Rhonda Sanders, executive director of the Arkansas Hunger Relief Alliance, said she hasn’t heard of any serious shortages from any of the food banks that Alliance works with.

The Alliance serves six Feeding America food banks and an independent food bank in Hot Springs.

“We have had access to protein items,” Sanders said. “Is it enough? No. I mean, we could always use more. But it’s not a situation we’d put out as an emergency type of situation either.”

She noted the nutritional role of protein.

“It’s extremely important; it’s something all our food banks and all the folks who work in other food banks should try to get - beans, peanut butter, meat products,” Sanders said. “It’s a foundation of someone’s diet, as well as fresh fruits and vegetables. Both of those are just essential for people to be healthy.”

Rhea said she thinks the recession is playing a large part in the Rice Depot’s shortage.

“I have a feeling what this means in large part is that food processors are doing a better job watching their bottom line, which is good for them, but we could use a big mistake,” she said. “We could use a tractor-trailer load of meat that’s been labeled with the wrong ounces or something.”

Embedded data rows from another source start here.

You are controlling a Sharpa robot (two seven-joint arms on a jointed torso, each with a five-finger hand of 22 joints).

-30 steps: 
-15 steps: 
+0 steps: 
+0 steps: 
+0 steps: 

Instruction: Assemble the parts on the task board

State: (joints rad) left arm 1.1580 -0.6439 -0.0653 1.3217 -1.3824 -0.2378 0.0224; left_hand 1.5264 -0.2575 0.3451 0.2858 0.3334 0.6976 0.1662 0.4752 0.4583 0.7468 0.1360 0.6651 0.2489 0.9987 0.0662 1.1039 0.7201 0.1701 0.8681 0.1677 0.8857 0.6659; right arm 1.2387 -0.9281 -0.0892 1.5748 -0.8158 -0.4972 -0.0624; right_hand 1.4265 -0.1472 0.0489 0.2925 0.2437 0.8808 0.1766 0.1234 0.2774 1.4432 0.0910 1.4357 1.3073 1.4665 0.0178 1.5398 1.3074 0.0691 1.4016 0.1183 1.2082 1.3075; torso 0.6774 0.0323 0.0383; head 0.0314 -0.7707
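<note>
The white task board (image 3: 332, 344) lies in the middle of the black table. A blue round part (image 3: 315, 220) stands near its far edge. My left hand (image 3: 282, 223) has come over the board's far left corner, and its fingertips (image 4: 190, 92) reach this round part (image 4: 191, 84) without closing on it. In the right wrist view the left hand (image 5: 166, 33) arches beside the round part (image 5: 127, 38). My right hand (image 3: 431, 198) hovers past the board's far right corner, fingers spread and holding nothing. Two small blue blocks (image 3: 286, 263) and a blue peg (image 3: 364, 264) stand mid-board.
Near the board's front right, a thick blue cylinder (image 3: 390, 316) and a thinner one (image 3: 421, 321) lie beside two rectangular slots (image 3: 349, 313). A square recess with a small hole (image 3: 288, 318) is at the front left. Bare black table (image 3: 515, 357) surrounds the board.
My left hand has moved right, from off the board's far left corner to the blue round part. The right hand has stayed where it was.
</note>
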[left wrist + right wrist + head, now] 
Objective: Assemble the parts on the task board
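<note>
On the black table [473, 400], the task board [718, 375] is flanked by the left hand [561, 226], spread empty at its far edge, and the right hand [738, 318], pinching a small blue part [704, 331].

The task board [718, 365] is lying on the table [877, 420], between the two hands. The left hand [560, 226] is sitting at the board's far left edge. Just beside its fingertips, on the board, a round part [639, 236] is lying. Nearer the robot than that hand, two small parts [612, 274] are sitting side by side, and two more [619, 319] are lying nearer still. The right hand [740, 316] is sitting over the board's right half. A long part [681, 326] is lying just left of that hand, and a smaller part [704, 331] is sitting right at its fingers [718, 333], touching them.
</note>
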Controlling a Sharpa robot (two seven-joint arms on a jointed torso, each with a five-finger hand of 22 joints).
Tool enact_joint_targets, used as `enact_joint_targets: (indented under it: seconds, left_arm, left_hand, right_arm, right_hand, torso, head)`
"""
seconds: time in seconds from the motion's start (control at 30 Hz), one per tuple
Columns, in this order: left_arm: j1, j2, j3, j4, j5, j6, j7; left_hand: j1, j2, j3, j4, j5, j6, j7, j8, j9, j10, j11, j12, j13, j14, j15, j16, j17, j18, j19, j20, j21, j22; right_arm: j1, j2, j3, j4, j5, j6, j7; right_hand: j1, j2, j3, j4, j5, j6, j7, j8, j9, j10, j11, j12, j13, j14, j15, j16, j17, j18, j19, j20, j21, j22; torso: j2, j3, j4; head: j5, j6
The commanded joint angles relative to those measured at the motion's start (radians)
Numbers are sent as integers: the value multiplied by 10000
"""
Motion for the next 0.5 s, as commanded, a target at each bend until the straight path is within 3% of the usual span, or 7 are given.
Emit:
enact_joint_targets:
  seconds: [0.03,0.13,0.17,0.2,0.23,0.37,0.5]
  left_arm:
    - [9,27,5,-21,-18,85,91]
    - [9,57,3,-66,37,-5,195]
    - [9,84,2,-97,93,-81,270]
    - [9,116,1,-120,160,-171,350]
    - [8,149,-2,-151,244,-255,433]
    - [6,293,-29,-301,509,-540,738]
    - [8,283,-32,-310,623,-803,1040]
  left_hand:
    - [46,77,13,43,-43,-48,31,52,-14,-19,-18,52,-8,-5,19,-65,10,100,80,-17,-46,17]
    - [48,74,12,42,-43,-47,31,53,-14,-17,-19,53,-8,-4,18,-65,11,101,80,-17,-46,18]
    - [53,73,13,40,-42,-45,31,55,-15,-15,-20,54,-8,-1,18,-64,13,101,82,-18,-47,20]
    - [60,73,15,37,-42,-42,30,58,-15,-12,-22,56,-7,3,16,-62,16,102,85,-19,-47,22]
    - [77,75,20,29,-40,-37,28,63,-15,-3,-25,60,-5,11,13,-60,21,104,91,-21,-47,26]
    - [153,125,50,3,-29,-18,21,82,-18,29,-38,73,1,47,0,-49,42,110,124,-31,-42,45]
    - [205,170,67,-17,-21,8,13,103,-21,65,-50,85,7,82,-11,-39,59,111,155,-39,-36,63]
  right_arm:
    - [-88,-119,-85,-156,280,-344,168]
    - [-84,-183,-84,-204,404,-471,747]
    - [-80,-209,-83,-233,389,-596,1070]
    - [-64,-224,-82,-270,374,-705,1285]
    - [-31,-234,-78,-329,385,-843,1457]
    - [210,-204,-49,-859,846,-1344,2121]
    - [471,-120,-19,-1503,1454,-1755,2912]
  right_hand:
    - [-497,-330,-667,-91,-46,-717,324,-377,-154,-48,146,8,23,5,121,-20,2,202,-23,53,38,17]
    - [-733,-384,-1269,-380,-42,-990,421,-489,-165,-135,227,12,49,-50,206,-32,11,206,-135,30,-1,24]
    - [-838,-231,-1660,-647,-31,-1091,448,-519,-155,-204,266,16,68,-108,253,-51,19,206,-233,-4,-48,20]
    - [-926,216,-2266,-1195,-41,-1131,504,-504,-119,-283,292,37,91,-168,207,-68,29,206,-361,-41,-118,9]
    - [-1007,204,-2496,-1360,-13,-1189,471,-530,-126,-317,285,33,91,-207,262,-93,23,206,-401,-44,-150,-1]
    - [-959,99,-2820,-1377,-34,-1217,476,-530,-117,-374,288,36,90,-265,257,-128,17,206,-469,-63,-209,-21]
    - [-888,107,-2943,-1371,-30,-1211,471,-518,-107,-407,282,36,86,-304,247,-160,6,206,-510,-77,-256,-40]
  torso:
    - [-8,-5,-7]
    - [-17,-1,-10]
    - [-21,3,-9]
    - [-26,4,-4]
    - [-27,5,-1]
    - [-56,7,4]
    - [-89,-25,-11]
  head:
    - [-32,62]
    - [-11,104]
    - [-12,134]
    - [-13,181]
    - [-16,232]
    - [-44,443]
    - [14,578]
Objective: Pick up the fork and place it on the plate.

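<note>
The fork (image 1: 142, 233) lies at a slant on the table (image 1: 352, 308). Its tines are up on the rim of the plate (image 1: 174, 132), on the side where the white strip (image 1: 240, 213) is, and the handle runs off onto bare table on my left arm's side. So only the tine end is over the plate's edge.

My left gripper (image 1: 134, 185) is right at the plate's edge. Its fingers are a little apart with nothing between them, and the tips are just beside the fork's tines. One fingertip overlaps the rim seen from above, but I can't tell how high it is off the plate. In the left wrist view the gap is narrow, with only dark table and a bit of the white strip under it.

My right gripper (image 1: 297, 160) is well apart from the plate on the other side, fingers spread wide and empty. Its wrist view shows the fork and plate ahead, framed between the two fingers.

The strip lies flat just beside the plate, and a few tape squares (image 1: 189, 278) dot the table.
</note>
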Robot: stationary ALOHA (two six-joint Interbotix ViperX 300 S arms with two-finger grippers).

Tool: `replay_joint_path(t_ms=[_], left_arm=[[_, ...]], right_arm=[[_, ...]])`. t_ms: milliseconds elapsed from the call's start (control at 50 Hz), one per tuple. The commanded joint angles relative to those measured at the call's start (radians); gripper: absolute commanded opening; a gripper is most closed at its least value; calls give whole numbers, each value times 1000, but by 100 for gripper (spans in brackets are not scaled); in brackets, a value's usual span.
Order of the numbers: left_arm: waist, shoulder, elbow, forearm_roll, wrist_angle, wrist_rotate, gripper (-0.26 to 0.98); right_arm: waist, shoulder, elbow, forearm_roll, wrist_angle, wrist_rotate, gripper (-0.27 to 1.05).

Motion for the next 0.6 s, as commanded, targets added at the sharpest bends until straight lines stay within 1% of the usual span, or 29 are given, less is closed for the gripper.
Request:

Rhea said chicken producer Pilgrim’s Pride, which went bankrupt in 2008, had been a big provider and that the depot has felt its absence. She also attributed the shortage to natural disasters that have diverted food processors’ attention to other parts of the country.

“Probably some meat that would have come to a place like the Arkansas Rice Depot in a normal year has gone to tornado victims in Oklahoma and Mississippi and flooding victims in Tennessee, and rightly so,” Rhea said.

Tyson Foods Inc. has been a food donor to the Arkansas Rice Depot. Ed Nicholson, Tyson’s director of community relations, said he is often told that food banks have a difficult time providing protein.

He also said the recession isn’t helping matters. “There’s a much more intense focus on managing inventories,” Nicholson said.

In the past three or four years, he said, Tyson has donated 8 million to 11 million pounds of food per year across the country, and the company will probably donate the same amount this year.

“We will very likely donate a truck of food to Little Rock at some point this summer,” he said.